WHAT TO WORK ON
Write out the data word for word and omit every picture.

++++

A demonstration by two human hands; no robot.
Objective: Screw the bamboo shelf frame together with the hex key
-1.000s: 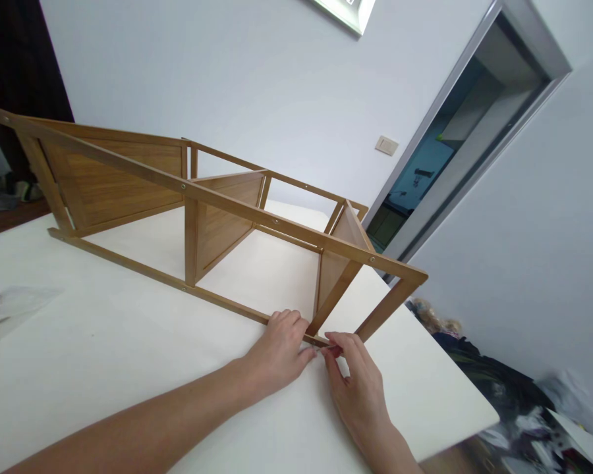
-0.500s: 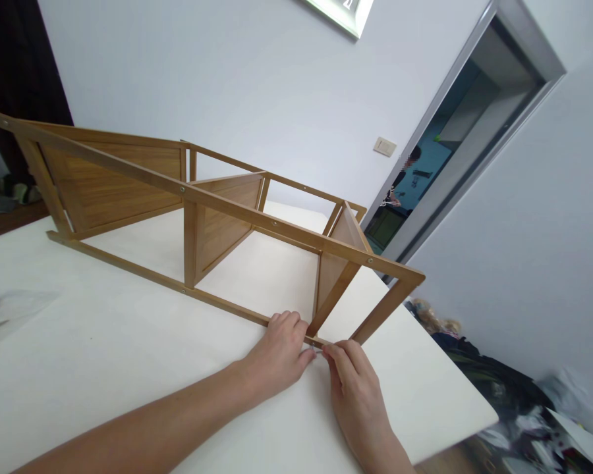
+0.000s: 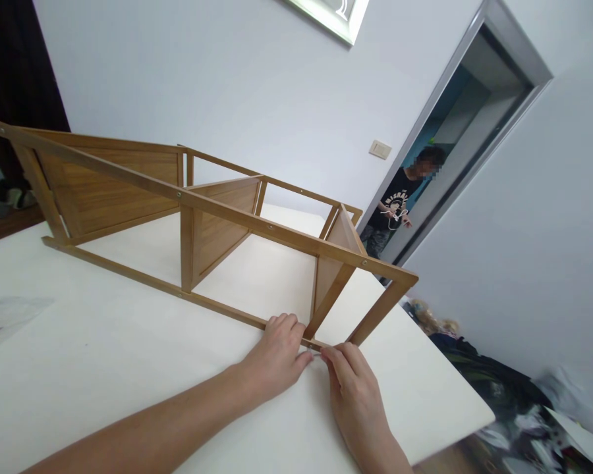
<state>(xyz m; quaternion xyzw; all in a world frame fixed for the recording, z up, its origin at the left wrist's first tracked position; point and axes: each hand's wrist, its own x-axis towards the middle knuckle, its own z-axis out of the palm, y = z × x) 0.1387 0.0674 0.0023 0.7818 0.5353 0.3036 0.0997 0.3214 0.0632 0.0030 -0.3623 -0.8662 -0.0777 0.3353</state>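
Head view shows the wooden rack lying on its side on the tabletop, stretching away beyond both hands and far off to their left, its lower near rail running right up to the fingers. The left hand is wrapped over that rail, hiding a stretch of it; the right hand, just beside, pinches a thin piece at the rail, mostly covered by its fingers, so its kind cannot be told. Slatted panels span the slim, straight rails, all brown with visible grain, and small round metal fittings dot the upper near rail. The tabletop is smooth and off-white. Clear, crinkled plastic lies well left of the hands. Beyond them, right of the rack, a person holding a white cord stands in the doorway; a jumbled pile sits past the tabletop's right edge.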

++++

ANSWER FOR THIS EXERCISE
A demonstration by two human hands; no robot.
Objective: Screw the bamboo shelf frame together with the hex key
-1.000s: 
-0.500s: 
+0.000s: 
<state>(xyz m; quaternion xyzw; all in a world frame fixed for the recording, z up, its origin at the left wrist's first tracked position; point and axes: each hand's wrist, its own x-axis towards the middle knuckle, its own z-axis out of the palm, y = z × x) 0.1387 0.0674 0.0023 0.7818 0.5353 0.3036 0.0997 0.3214 0.0632 0.0030 -0.3623 -0.8662 -0.0777 0.3353</state>
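Head view shows the wooden rack lying on its side on the tabletop, stretching away beyond both hands and far off to their left, its lower near rail running right up to the fingers. The left hand is wrapped over that rail, hiding a stretch of it; the right hand, just beside, pinches a thin piece at the rail, mostly covered by its fingers, so its kind cannot be told. Slatted panels span the slim, straight rails, all brown with visible grain, and small round metal fittings dot the upper near rail. The tabletop is smooth and off-white. Clear, crinkled plastic lies well left of the hands. Beyond them, right of the rack, a person holding a white cord stands in the doorway; a jumbled pile sits past the tabletop's right edge.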

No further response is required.